This summer has been regrettably saturated, disruptive, and shambolic. Pulled by life in too many directions, I’ve been operating in a fog where everything gets some of my attention but never the amount it deserves. It has been, for me, a failed summer. And, oh yes, the world seems to have gotten even madder (are there degrees of madness?), and without the benefit of Cid Caesar, Jonathan Winters, Milton Berle, Mickey Rooney, et al.
So, unlike most years, I’m looking forward to being done with summer. A week in Wellfleet on Cape Cod awaits to begin September (my first true vacation in more than two years), then it’s back home. And back to working on the novel.
Not that my work on Housebreaking the Muse ever really stops. Even when I’m not trying to work on the book, it seems, circumstance has a way of leading me back to it. Case in point: I’ve recently begun rereading Raymond Queneau’s novel The Last Days. Having not picked up Queneau in quite some time, I did a little research to refresh my memory of Queneau’s life and work. In the process, I learned something I’d never known: Queneau was married to Janine Kahn, sister of Simone Kahn. Simon Kahn was André Breton’s first wife and a very dear friend of Jacques Rigaut.
Now, I knew that Queneau had contact with Paris Dada and even put in some time at the famous Café Certa. So, the thought had occurred to me that Queneau may possibly have met Jacques Rigaut. However, the fact that he was married to the sister of one of Rigaut’s closest friends throws a new light on the subject. As with so many things about Rigaut’s life, it’s difficult to determine the extent to which he and Queneau may have had any sort of social relationship or, for that matter, friendship. However, the social proximity of Queneau and Rigaut makes speculation along these lines not at all far fetched.
So, without thinking it through, I immediately decided a Queneau chapter in Housebreaking the Muse is very much in order. Now that I have given the matter more thought, I actually believe that Queneau might be the linchpin to the whole works. He can connect a number of the novel’s important threads–and humorously so.
First, as “Transcendent Satrap” in the Collège de ‘pataphysique, Queneau connects the line in the novel descending from Alfred Jarry, his notion of “pataphysics,” and his rampant offspring, Ubu, who narrates much of the novel. A presumption of the legitimacy of pataphysics lies at the heart of the novel’s more curious données (for instance, the reformed Père Ubu, a self-described “second rate deity,” who serves as omniscient narrator; all the long-dead figures, including Rigaut, who make cameos as narrators to weave this tale; and the time travel Rigaut effects through his suicide, a voyage that brings him face to face with his latter day doppelganger and American translator). Among other things, Queneau may speculate on, or even elucidate, the pataphysical concepts that make such an operation possible.

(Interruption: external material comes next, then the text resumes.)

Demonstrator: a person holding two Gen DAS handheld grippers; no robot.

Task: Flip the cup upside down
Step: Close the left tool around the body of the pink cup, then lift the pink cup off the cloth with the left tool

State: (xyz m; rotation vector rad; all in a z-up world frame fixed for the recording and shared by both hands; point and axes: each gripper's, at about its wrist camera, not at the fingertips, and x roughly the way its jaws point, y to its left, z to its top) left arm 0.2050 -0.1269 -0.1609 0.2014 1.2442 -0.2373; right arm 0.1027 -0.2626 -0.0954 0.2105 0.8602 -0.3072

Second, as first-hand witness, Queneau can help shape the line flowing from the Paris Dada and Surrealist gangs. Never much of a “joiner” in the way Breton demanded, I see Queneau’s sensibility and perspective lending an unperturbed and lightly sardonic hue to the Certa tableau.
Third, and perhaps most importantly, Queneau (in my view) had direct access to the novel’s central figure, Jacques Rigaut. I’d like to Queneau comment on the relationship between Rigaut and Simone Kahn, Queneau’s his sister-in-law. I’d also like to see him shine a light on the vivacious, adventurous, ridiculous Rigaut–counterpoint to the well-worn portrait of JR as tragic suicide.
Having hit on this scheme, I’ll be launching myself into Queneau’s work–enough to help me perfect my narrative Rich Little act.